Bunny does really sounds like a handful, lol!

Maybe you could donate him to your local school system as a class mascot/pet?


----------



## Here Fishy Fishy Fishy (Oct 29, 2010)

http://aqualandpetsplus.com/Oddball,%20Dragon%20Goby.htm

Above link: I think this is what Bunny is... Did you know this fish needs to be kept in brackish water? 0_0

This article has a lot of good information about this fish (also known as a violet goby and dragon eel), including other species that would be good with it, what they eat and environmental preferences.

(Yup, that's a freaky fish you've got there, lol)


----------



## Slipstitch (Feb 19, 2011)

Yep! That's bunny! I've actually been to that site. The brackish water thing is part of the problem... The pleco and the swordtails don't handle salt well, but I really don't care enough for the swordtails to want to have a separate tank JUST for them... Also, watching Chaos find new ways to get stuck is kind of funny... Lol.


----------



## Here Fishy Fishy Fishy (Oct 29, 2010)

The pleco and the swordtail would be okay with any of the other freshwater fish.

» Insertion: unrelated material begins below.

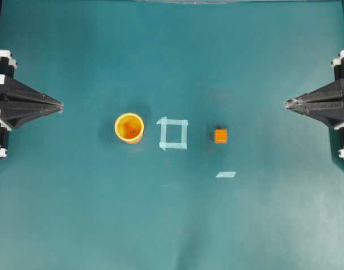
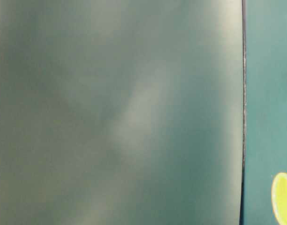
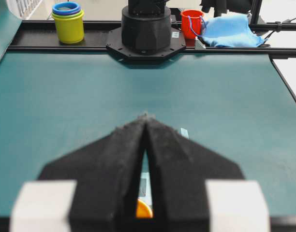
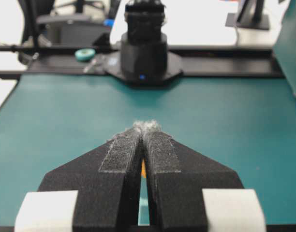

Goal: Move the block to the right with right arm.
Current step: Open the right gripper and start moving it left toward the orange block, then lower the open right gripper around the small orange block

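Overhead view: a yellow-orange cup [image 1: 129, 127] stands upright on the teal desk [image 1: 172, 225], left of centre, its mouth facing up; only a few dark specks show on its inside bottom. Just right of it lies a square outline of pale tape [image 1: 173, 134], nothing inside it. Right of that square, apart from it, sits the block [image 1: 221, 135], a small orange cube with its edges roughly square to the desk edges; being a cube, it shows no long axis. A short strip of pale tape [image 1: 226, 174] lies nearer, slightly to the right of the block. The left tool [image 1: 59, 106] points in from the left edge and the right tool [image 1: 288, 103] from the right edge, both well apart from the block, tips pressed together and holding nothing.

Table-level view: mostly a blurred grey-green surface; a yellow-rimmed round object shows at the lower right corner.

Left wrist view: the left tool's fingers [image 3: 119, 159] meet at the tip. Far off stand stacked cups [image 3: 68, 21] and a red cup [image 3: 192, 23] beside a blue cloth [image 3: 230, 30].

Right wrist view: the right tool's padded fingers [image 4: 162, 154] are closed, empty.
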Available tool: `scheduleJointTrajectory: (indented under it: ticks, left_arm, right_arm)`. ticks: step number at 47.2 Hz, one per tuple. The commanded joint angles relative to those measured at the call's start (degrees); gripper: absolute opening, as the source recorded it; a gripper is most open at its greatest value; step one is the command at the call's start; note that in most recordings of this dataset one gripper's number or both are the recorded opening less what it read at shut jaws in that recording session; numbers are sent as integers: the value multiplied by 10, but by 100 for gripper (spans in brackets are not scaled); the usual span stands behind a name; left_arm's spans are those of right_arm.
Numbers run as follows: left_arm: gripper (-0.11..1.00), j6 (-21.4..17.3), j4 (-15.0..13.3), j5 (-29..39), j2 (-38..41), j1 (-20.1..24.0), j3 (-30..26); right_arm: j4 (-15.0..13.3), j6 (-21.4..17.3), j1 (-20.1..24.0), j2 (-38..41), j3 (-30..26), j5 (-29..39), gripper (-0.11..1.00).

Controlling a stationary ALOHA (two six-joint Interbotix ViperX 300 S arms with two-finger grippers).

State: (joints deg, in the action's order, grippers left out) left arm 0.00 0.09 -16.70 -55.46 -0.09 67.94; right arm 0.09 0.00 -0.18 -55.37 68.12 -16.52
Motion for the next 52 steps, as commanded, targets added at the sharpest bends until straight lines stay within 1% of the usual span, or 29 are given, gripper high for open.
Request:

As for Bunny, I'd give him a brackish water set up in your bathtub! 
Lots of room to grow! And he doesn't mind company - so, when you bathe, you won't freak _him_ out. (Yes, I'm kidding!)

There are many interesting brackish water species, and you could do a nice brackish water community tank. For now, if you could put him in brackish water and give him a cave to hide in, he'd be happy-er...


----------



## Slipstitch (Feb 19, 2011)

I have him set up in a brackish tank(have had that since about 2 days after I got him) with guppies, mollies, and the swordtail(along with all the fry). Not sure what to do with the swordtails... I'm told they're nippy and don't want them in with my betta girls, but can't afford to buy a seperate tank. So far they're doing fine, though. I just wish I could figure out a way to house them all properly, lol


----------



## Here Fishy Fishy Fishy (Oct 29, 2010)

Ah... then it's easy. Put the swordtails in the tub! Be sure to draw the shower curtain.... they jump!

Yeah, swordtails can be nippy. Well, you could always put them in another plastic bin until you make up your mind what to do with them. 

Speaking of jumping, I just went to feed the girls in the 20H... the little sister to the girl in QT jumped up and bit me on the finger, trying to get a pellet before the greedy CT did, lol!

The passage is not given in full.